The PCC is the device where the service originates and therefore it requires end-to-end connectivity over the segment routing enabled multi-domain network.
The SR-PCE provides a path based on constraints such as:
Shortest path (IGP metrics).
Traffic-Engineering metrics.
Disjoint path.
Figure 12: XR Transport Controller – Components
WAN Automation Engine (WAE)
WAE Automation combines the smart data collection, modeling, and predictive analytics of Cisco WAE Planning with an extensible, API-driven configuration platform. The use of open APIs and standardized protocols provides a means for intelligent interaction between applications and the network. Applications have visibility into the global network and can make requests for specific service levels. Section: “PCE Controller Summary - SR-PCE & WAE” compares SR-PCE and WAE.
PCE Controller Summary – SR-PCE & WAE
Segment Routing Path Computation Element (SR-PCE):
Runs as a features in a IOS-XR node
Collects topology from BGP, ISIS, OSPF and BGP Link State
Deploys tunnel: PCEP SR/RSVP, BGP SR-TE
Computes Shortest, Disjoint, Low Latency, and Avoidance paths
North Bound interface with applications via REST API
WAN Automation Engine (WAE):
Runs as a SR-PCE application
Collects topology: via SR-PCE
Collects BW utilization: Flexible NetFlow (FNF), Streaming Telemetry, SNMP
Deploys tunnel via SR-PCE (preferred: stateful) or NSO (optional: stateless)
Computes: Bandwidth Optimization, On demand BW.
Path Computation Engine – Workflow
There are three models available to program transport LSPs:
Delegated Computation to SR-PCE
WAE Instantiated LSP
Delegated Computation to WAE
All models assume SR-PCE has acquired full network topology through BGP-LS.

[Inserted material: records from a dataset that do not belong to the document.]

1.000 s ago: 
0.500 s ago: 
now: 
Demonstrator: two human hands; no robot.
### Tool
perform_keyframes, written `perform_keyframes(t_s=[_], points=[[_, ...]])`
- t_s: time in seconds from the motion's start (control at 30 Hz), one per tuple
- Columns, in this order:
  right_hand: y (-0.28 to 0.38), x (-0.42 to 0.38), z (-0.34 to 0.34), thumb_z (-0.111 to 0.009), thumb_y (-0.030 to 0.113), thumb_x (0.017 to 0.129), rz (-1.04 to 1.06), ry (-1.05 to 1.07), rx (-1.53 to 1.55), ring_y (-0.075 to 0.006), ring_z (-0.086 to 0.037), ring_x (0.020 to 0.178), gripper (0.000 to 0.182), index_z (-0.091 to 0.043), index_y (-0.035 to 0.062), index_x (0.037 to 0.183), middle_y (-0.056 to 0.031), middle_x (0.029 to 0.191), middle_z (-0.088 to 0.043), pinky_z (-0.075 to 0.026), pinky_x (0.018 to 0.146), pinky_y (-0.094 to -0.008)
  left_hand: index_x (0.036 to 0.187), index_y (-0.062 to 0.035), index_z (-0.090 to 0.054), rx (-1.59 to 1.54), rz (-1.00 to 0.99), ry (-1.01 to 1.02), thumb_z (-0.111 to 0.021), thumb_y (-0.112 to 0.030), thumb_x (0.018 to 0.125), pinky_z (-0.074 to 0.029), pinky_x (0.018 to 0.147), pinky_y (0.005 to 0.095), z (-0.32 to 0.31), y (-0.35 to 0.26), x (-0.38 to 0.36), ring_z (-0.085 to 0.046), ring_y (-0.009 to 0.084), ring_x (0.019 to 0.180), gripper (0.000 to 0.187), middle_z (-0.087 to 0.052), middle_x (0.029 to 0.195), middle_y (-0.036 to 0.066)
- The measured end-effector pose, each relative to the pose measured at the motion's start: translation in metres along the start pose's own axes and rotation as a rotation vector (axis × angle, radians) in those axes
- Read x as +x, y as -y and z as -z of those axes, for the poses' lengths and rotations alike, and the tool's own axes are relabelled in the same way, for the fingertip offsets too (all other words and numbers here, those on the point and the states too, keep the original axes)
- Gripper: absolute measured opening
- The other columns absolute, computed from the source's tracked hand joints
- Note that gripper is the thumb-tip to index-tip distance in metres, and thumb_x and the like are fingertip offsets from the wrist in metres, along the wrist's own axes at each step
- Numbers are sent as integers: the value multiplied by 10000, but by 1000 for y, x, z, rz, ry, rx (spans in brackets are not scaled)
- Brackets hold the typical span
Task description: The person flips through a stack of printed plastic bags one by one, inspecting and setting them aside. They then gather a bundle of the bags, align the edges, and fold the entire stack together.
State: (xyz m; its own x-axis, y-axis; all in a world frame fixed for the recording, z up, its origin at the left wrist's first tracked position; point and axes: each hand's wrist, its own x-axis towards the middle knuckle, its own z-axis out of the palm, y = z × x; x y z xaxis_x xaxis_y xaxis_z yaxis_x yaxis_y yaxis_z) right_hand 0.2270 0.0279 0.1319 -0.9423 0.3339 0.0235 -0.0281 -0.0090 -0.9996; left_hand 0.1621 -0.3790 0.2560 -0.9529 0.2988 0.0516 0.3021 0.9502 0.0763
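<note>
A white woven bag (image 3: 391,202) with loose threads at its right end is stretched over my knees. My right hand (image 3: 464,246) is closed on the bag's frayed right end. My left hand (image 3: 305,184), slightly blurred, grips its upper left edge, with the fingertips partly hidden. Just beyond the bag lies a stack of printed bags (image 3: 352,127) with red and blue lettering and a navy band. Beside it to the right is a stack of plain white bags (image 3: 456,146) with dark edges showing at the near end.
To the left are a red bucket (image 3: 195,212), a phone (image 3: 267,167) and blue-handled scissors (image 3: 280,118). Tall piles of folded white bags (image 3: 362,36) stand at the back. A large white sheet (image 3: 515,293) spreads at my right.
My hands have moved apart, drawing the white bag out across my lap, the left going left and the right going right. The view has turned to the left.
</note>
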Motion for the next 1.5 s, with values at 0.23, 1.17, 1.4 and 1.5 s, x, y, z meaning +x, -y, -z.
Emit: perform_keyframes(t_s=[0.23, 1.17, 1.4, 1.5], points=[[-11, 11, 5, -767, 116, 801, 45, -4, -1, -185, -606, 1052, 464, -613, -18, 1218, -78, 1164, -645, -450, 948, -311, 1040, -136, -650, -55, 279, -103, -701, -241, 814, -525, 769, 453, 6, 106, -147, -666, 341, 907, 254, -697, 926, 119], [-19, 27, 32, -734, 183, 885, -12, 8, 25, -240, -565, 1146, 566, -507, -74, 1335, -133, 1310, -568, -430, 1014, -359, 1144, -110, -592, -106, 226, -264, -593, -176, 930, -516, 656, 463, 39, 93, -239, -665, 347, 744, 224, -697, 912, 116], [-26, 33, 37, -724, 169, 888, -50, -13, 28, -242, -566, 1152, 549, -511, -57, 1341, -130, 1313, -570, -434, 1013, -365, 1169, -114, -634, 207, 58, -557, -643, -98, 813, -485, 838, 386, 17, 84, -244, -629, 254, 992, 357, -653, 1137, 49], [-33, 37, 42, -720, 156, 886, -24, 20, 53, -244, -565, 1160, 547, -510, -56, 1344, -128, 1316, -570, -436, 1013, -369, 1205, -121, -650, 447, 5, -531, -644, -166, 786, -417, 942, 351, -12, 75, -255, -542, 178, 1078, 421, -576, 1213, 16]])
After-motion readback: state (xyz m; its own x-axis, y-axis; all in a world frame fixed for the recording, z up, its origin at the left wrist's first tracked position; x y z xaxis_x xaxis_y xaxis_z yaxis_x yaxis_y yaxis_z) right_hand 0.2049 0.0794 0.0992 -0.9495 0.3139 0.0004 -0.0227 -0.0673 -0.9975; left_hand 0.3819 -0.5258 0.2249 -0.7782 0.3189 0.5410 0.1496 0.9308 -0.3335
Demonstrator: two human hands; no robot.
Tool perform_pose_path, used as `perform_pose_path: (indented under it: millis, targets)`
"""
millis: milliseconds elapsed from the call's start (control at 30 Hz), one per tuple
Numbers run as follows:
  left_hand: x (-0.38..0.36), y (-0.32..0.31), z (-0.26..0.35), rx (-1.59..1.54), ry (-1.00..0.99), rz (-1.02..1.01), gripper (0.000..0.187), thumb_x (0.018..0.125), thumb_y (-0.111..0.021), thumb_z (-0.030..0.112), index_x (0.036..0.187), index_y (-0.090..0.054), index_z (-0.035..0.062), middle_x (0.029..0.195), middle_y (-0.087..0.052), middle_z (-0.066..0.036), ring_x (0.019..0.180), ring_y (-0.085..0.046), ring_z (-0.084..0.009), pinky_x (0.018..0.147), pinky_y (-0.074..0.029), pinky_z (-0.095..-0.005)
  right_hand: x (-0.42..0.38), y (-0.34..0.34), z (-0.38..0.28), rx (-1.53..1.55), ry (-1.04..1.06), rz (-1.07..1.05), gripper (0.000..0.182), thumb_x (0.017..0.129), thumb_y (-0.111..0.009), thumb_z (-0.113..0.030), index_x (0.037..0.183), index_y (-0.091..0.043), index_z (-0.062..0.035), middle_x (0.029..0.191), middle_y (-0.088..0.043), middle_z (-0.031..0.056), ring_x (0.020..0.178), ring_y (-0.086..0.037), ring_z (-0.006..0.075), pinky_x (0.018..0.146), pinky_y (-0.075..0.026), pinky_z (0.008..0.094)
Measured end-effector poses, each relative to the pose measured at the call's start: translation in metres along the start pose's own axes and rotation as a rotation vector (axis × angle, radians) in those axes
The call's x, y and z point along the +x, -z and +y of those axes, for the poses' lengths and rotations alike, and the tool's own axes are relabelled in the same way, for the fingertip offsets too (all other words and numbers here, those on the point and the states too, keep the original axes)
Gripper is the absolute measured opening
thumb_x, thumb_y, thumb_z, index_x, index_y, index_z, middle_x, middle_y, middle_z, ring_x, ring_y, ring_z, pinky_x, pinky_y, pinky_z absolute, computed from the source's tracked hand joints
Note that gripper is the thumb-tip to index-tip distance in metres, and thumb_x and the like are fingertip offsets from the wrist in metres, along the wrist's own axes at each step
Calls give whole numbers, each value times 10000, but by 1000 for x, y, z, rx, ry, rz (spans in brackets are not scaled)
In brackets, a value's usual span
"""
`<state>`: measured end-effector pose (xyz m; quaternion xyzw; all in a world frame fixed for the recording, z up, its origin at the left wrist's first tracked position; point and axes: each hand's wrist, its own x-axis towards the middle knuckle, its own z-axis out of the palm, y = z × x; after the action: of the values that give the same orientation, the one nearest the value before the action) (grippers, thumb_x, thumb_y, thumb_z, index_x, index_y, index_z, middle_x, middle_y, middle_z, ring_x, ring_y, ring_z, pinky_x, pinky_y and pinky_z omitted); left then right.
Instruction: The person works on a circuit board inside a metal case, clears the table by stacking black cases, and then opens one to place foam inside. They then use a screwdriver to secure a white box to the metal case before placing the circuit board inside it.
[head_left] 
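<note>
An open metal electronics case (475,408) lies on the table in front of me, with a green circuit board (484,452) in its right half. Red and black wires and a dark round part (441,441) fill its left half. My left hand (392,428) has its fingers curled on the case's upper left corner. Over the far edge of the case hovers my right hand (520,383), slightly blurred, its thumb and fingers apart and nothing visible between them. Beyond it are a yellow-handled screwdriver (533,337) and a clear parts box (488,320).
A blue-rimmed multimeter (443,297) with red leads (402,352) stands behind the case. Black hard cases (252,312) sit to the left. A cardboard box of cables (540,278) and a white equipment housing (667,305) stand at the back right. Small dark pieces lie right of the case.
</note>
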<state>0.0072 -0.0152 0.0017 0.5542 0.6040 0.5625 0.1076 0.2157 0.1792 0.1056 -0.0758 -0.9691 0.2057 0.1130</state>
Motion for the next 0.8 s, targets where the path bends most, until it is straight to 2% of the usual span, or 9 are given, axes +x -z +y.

Figure 13: PCE Path Computation
Delegated Computation to SR-PCE
NSO provisions the service. Alternatively, the service can be provisioned via CLI
Access Router requests a path
SR-PCE computes the path
SR-PCE provides the path to Access Router
Access Router acknowledges
(Optional) When WAE is deployed for LSP visibility, SR-PCE updates WAE with the newer LSP
WAE Instantiated LSP
WAE computes the path
WAE sends computed path to SR-PCE
SR-PCE provides the path to Access Router
Access Router confirms
SR-PCE updates WAE with newer LSP
Delegated Computation to WAE
NSO provisions the service – Service can also be provisioned via CLI
Access Router requests a path
SR-PCE delegates computation to WAE
WAE computes the path
WAE sends computed path to SR-PCE
SR-PCE provides the path to Access Router
Access Router confirms
SR-PCE updates WAE with newer LSP
Transport – Segment Routing IPv6 Data Plane (SRv6)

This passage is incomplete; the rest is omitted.